Seanad debates

Wednesday, 13 December 2006

Defamation Bill 2006: Second Stage (Resumed).

 

1:00 pm

Photo of Michael McDowellMichael McDowell (Dublin South East, Progressive Democrats)

I thank Senators for the general welcome given to the Bill. It depended on a prior consultation process which, as acknowledged by many Members, was a broad process and an attempt to bring balance and consensus where it did not seem possible. I thank those who participated in that process because, broadly speaking, the terms of the Bill now command a sufficient consensus. I bear in mind that Senator Norris is unhappy with the legislation. I am not asserting it has unanimous support from the House. However, its principles have close to unanimous support, whatever about some of the details that can be debated on Committee Stage.

The Bill was designed to bring our law into conformity with developments among other common law countries. I believe in a free press. Our media must be inquiring, searching, brave and cannot be subject to the Government of the day or the governing class. It is the essence of democracy that the people know what is happening and, therefore, the Government does not have a monopoly on the means of knowledge of what is happening. The Constitution describes the role of the media as educating public opinion.

It is not always comfortable when one is in office, or aspiring to office, to be judged by the media. With the exception of the broadcast media, it has no obligation to be fair or objective. It is entitled to be partial and unfair in the way it deals with people. There is no objective standard of fairness and we are entitled to have highly political newspapers, whether it is An Phoblacht, a tabloid or a broadsheet. They are entitled to be opinionated and have their own agendas which is what a democracy is about.

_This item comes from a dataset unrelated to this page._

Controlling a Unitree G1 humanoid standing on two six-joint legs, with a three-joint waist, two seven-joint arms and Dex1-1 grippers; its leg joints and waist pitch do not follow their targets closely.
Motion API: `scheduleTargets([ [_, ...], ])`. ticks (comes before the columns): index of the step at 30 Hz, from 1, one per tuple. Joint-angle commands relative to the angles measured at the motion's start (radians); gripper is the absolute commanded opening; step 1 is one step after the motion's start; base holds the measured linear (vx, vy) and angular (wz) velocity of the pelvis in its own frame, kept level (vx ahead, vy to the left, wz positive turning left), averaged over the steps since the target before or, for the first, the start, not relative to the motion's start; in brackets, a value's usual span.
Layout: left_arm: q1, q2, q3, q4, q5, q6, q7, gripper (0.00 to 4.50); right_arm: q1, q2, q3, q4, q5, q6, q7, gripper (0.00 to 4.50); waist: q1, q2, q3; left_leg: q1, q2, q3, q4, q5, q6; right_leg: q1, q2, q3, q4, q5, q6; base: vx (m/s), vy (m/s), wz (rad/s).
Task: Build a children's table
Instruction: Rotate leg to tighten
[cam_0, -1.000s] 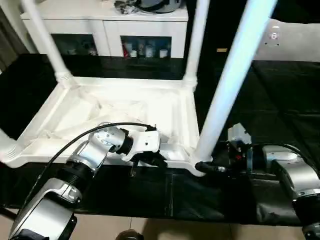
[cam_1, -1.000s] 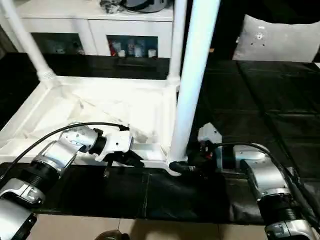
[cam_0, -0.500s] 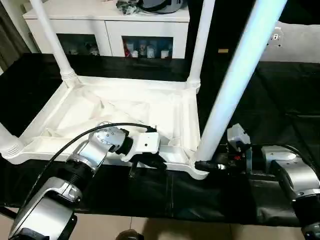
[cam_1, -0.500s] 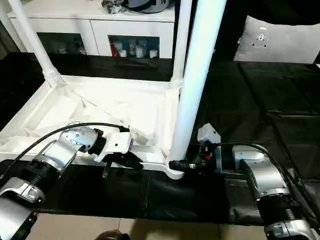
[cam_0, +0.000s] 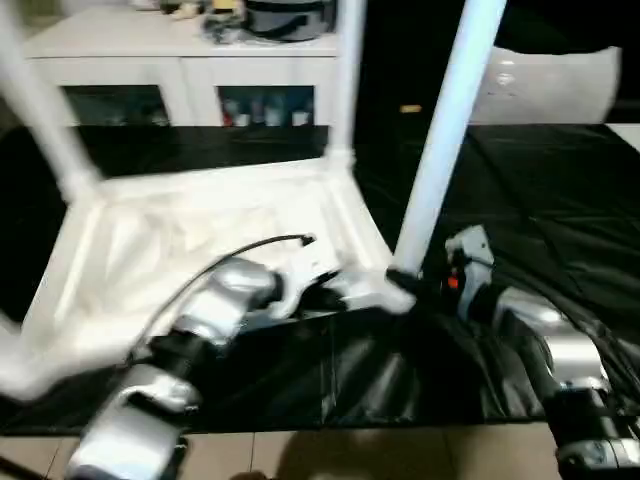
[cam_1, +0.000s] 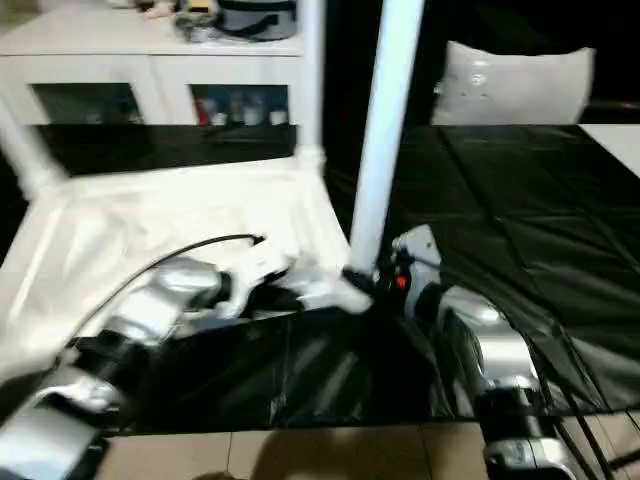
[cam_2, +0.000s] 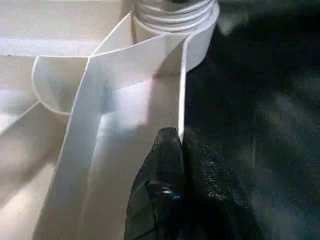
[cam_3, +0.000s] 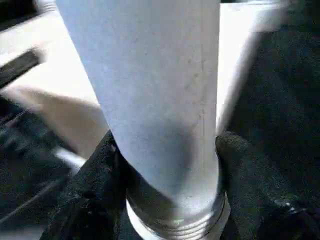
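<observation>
Your children's table (cam_0: 200, 225) lies upside down on the black cloth (cam_0: 540, 190), with legs standing up at its corners, so most of the building looks done; you may only need to make the near right leg (cam_0: 445, 130) tight and flip the table over. Your right gripper (cam_3: 167, 165) hugs that leg low down with a finger on each side, and your left gripper (cam_2: 182, 145) pinches the table's thin edge wall near that corner. Behind the cloth stands a white cabinet (cam_0: 180, 60) with small things on top and on its shelves, and a pale floor (cam_0: 400, 455) shows at the front.
</observation>
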Motion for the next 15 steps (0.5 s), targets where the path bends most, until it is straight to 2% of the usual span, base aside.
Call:
scheduleTargets([
  [1, -0.038, -0.066, 0.029, 0.014, -0.014, 0.051, 0.145, 0.00, -0.017, 0.084, 0.035, 0.052, 0.009, 0.057, -0.080, 2.38, -0.006, -0.010, -0.040, 0.023, 0.063, -0.050, -0.087, -0.442, -0.034, 0.008, -0.102, 0.042, -0.110, -0.527, -0.114, 0.000, 0.000, 0.00],
  [2, -0.047, -0.087, 0.038, 0.021, -0.011, 0.061, 0.181, 0.00, -0.036, 0.099, 0.020, 0.082, 0.003, 0.038, -0.121, 2.38, -0.013, -0.010, -0.044, 0.014, 0.063, -0.050, -0.090, -0.418, -0.031, 0.013, -0.101, 0.043, -0.104, -0.468, -0.129, 0.000, 0.000, 0.00],
  [3, -0.050, -0.099, 0.044, 0.022, -0.008, 0.071, 0.202, 0.00, -0.046, 0.107, 0.013, 0.099, -0.004, 0.023, -0.144, 2.38, -0.012, -0.012, -0.050, 0.010, 0.064, -0.047, -0.087, -0.376, -0.022, 0.015, -0.102, 0.047, -0.100, -0.394, -0.145, 0.000, 0.000, 0.00],
  [4, -0.050, -0.107, 0.042, 0.014, -0.005, 0.080, 0.206, 0.00, -0.056, 0.115, 0.001, 0.120, -0.003, -0.005, -0.156, 2.38, -0.012, -0.013, -0.050, 0.007, 0.062, -0.039, -0.084, -0.338, -0.003, 0.014, -0.101, 0.051, -0.097, -0.330, -0.164, 0.000, 0.000, 0.00],
  [5, -0.049, -0.110, 0.041, 0.009, -0.004, 0.084, 0.208, 0.00, -0.060, 0.119, -0.005, 0.127, 0.000, -0.013, -0.158, 2.38, -0.012, -0.013, -0.047, 0.005, 0.060, -0.037, -0.083, -0.331, 0.007, 0.013, -0.101, 0.051, -0.097, -0.321, -0.171, 0.000, 0.000, 0.00],
  [6, -0.049, -0.109, 0.036, 0.001, 0.001, 0.081, 0.204, 0.00, -0.067, 0.122, -0.011, 0.137, 0.009, -0.026, -0.145, 2.73, -0.013, -0.014, -0.047, 0.004, 0.059, -0.036, -0.082, -0.332, 0.021, 0.015, -0.102, 0.049, -0.098, -0.339, -0.175, 0.000, 0.000, 0.00],
  [8, -0.043, -0.094, 0.021, -0.010, 0.014, 0.069, 0.186, 0.00, -0.068, 0.122, -0.014, 0.135, 0.004, -0.040, -0.140, 3.08, -0.012, -0.014, -0.049, 0.002, 0.060, -0.036, -0.082, -0.319, 0.031, 0.016, -0.103, 0.049, -0.098, -0.338, -0.174, 0.000, 0.000, 0.00],
  [10, -0.038, -0.075, 0.004, -0.013, 0.028, 0.045, 0.170, 0.00, -0.062, 0.115, -0.012, 0.127, 0.005, -0.051, -0.118, 3.15, -0.012, -0.013, -0.051, -0.002, 0.060, -0.035, -0.081, -0.300, 0.040, 0.019, -0.103, 0.051, -0.095, -0.301, -0.180, 0.000, 0.000, 0.00],
  [13, -0.027, -0.041, -0.022, -0.016, 0.045, 0.004, 0.138, 0.00, -0.042, 0.089, -0.014, 0.092, 0.011, -0.072, -0.065, 3.50, -0.009, -0.014, -0.055, -0.003, 0.061, -0.031, -0.078, -0.260, 0.055, 0.022, -0.102, 0.051, -0.089, -0.243, -0.194, 0.000, 0.000, 0.00],
  [15, -0.021, -0.017, -0.035, -0.016, 0.047, -0.010, 0.113, 0.00, -0.019, 0.053, -0.011, 0.061, 0.015, -0.089, -0.018, 3.62, -0.002, -0.015, -0.057, -0.005, 0.061, -0.028, -0.074, -0.212, 0.076, 0.024, -0.101, 0.051, -0.083, -0.182, -0.205, 0.000, 0.000, 0.00],
])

John Lloyd, a noted English commentator and former deputy editor of an English periodical, has written extensively on what the media is doing to politics. I am not courting controversy but I believe there is a vindictive and destructive streak in the media when it comes to elected public representatives. This is not omnipresent but sometimes emerges in a way that is unfortunate. We live in a democracy. Those elected to govern and represent the people are chosen by the people. They deserve at least the respect of having been chosen. Nobody chooses the editor of a newspaper or who writes in this newspaper or that. There is no process where the readers of a newspaper are entitled to send a columnist out of office or suspend their right to comment. Mr. Lloyd's thesis is that the media has set itself up as agenda-setters in the political process. It is very well for it to set agendas and pose difficult questions. However, where agendas are pursued, the public is entitled to draw its own conclusions without being deliberately misinformed.

On one occasion I delivered a speech to the House in Irish. It was my long-standing intention as Minister to do so in both Houses as our national language should be used by Ministers. Out of courtesy I took the step of ensuring that every Member who, like myself, was not fluent in Irish could follow the speech by circulating the text in English. A Sunday newspaper announced I had done this because I had an agenda and wished to conceal the content of my actions. When the newspaper telephoned my press office, it was told an English text had also been circulated on the occasion. This fact did not suit the newspaper's thesis that I was trying to pull the wool over Members' eyes. It was deliberately ignored and a headline and article was generated which deliberately kept away from the reader that an English text had been circulated.

I asked a journalist and assistant editor in The New York Times about its procedures when a complaint is made about an article. The New York Times is obliged to give both sides of a story. The journalist of the piece must explain to the editor how material relevant to informing the reader was omitted from a story. A journalist is held to account to a standard of ethics. Why can we not have more of that in our system of reportage? It is not necessary to spin a story one way to get across an editorial value. If an editorial value has any validity, being even-handed in presenting the facts will not detract from the reader's capacity to decide whether he or she agrees with the editor's views.

The media, undoubtedly, aspires to being formers of opinion. If they are forming opinion, there is a moral obligation, in a democratic society, to be even handed with the facts and not to mislead readers in pursuit of agenda items.

I believe it is self evidently true that the editor of a national newspaper is at least as powerful a figure in Irish society as a Member of this House who does not hold ministerial office or a backbencher in the Dáil.